(AIM OF THE TASK) For the word "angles", count the lines of the records that hold it, and give only that number.

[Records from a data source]
== Segment start ==

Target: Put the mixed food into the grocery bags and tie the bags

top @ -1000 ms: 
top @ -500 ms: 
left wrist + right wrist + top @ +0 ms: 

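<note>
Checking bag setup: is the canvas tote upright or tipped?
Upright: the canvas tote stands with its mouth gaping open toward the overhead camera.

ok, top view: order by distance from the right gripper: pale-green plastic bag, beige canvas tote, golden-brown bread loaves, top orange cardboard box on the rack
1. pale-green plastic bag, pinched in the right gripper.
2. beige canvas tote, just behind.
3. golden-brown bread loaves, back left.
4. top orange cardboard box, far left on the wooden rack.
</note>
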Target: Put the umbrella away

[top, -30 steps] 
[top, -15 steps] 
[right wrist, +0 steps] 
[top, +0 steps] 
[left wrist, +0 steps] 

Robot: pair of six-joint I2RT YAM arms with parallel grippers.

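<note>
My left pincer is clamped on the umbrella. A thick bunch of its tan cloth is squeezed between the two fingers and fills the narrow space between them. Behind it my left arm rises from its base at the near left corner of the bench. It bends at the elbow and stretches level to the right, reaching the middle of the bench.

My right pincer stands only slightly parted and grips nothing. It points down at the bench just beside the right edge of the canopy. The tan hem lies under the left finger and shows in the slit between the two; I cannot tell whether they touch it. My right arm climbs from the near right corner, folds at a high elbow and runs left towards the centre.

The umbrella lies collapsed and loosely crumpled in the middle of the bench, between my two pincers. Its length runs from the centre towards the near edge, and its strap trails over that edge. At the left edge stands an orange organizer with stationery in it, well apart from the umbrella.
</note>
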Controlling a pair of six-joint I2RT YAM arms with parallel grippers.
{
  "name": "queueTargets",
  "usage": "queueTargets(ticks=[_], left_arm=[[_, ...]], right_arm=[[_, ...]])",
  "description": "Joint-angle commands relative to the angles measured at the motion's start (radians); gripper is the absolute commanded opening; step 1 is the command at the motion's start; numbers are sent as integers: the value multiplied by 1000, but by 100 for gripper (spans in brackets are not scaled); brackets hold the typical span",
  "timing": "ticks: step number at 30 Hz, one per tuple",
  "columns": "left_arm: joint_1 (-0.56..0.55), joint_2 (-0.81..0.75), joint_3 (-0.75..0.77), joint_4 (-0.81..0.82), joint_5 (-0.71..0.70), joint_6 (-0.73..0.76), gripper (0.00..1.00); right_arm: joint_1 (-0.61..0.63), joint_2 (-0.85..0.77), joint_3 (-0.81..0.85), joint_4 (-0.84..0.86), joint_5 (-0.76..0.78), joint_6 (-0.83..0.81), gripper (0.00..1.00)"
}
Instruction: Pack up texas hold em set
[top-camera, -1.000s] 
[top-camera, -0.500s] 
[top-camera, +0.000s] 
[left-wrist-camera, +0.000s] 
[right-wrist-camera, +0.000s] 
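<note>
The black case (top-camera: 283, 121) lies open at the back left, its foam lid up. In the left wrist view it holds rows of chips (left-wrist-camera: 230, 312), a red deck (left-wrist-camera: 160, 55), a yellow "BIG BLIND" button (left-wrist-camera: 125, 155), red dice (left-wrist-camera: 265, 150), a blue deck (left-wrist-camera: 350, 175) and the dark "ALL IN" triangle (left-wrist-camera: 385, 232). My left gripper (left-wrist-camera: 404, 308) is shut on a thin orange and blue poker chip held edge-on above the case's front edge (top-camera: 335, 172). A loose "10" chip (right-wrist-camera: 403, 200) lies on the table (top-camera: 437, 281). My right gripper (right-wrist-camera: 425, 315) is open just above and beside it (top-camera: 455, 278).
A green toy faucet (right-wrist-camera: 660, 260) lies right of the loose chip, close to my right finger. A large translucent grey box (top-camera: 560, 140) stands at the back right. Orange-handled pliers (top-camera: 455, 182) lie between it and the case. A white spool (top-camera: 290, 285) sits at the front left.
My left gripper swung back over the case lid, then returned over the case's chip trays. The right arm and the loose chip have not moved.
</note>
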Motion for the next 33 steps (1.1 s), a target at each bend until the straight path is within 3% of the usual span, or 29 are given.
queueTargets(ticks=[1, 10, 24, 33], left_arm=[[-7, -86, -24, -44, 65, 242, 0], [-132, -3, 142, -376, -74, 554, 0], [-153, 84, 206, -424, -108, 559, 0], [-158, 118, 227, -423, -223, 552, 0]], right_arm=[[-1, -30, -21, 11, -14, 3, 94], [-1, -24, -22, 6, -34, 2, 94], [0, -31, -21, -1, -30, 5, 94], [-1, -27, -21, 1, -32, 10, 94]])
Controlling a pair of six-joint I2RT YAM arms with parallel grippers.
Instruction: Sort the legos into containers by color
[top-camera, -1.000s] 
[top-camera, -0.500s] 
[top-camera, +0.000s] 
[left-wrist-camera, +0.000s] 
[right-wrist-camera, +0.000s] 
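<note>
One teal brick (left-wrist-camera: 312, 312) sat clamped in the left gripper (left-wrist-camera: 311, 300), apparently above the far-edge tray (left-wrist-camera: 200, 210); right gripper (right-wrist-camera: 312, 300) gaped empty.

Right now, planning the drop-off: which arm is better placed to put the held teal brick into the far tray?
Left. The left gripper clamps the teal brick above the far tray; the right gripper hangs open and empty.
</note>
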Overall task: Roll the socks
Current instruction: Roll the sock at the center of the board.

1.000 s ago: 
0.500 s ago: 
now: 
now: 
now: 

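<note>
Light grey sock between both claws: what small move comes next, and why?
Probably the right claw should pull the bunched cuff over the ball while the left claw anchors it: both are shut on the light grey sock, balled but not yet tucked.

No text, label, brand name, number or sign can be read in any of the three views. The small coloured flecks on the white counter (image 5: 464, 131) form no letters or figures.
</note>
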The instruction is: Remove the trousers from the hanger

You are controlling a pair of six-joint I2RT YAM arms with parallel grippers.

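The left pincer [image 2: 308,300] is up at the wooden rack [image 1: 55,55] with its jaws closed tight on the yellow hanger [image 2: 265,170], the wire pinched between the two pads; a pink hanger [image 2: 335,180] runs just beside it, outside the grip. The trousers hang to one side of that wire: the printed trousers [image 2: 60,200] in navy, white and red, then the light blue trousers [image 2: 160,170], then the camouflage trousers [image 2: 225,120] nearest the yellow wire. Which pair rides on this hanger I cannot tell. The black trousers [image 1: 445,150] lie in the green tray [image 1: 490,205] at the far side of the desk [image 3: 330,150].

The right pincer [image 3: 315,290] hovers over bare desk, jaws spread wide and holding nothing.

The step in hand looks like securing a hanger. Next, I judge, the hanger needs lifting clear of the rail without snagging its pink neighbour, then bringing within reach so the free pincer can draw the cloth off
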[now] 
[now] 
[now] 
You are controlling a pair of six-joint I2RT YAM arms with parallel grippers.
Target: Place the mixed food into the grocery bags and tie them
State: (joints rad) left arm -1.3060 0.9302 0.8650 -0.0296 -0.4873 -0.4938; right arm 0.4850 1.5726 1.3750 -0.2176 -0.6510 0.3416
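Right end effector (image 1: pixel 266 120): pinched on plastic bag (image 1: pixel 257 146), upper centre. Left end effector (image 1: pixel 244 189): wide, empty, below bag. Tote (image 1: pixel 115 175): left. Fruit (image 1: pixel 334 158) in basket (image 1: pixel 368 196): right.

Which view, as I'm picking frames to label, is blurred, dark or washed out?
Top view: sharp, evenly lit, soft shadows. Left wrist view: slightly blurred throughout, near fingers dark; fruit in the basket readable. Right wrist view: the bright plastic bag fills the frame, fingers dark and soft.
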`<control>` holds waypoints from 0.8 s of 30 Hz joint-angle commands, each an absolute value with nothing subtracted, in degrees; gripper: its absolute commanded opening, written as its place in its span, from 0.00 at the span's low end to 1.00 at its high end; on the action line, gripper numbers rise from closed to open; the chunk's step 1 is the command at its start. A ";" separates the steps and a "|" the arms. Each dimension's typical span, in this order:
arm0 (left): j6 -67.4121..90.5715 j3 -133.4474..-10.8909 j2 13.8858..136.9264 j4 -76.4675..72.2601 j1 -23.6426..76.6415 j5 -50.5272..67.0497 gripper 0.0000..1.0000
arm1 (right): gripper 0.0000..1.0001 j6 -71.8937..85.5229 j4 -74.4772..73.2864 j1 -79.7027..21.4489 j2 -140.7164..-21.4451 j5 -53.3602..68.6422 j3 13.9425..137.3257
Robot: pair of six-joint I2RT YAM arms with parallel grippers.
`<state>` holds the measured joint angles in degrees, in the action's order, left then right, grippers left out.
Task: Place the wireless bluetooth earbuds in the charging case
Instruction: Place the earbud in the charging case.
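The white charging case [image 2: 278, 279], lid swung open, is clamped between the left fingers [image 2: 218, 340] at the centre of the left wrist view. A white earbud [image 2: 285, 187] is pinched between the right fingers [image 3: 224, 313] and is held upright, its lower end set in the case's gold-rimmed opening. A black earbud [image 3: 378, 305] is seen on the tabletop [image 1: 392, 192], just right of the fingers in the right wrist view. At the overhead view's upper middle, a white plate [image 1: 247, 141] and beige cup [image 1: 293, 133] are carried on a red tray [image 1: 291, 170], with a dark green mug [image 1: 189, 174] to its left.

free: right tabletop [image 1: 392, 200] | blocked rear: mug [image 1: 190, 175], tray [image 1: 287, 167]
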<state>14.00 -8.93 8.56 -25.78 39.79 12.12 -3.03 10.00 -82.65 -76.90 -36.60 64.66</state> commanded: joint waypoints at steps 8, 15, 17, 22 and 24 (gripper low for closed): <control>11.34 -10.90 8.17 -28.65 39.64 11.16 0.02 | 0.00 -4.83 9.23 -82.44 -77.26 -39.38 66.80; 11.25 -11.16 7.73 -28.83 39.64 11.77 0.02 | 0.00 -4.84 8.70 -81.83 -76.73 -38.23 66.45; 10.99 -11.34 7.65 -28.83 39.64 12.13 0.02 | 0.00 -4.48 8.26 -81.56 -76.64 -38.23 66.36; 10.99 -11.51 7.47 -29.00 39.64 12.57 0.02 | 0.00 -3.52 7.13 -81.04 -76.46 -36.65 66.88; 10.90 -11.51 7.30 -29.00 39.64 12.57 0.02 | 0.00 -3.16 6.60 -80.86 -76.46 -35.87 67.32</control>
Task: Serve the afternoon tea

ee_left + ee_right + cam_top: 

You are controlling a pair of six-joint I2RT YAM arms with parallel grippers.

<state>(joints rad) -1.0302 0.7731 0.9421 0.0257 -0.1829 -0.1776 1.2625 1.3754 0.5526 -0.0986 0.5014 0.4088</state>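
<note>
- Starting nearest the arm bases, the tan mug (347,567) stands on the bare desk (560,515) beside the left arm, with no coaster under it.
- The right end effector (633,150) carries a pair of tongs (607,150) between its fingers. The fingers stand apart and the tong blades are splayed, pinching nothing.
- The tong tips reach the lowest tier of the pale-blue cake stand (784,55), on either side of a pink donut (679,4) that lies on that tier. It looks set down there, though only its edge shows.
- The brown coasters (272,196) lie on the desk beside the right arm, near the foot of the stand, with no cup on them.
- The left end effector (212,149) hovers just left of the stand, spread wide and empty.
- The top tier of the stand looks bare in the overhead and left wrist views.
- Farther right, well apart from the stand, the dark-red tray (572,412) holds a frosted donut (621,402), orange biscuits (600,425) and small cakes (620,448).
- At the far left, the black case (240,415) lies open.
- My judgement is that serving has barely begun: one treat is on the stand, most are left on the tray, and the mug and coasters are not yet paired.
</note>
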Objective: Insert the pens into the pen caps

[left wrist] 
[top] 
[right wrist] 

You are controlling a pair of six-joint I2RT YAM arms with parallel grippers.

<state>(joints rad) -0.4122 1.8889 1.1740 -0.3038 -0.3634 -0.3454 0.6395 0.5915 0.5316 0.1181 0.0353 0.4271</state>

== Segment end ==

(TASK RESULT) 2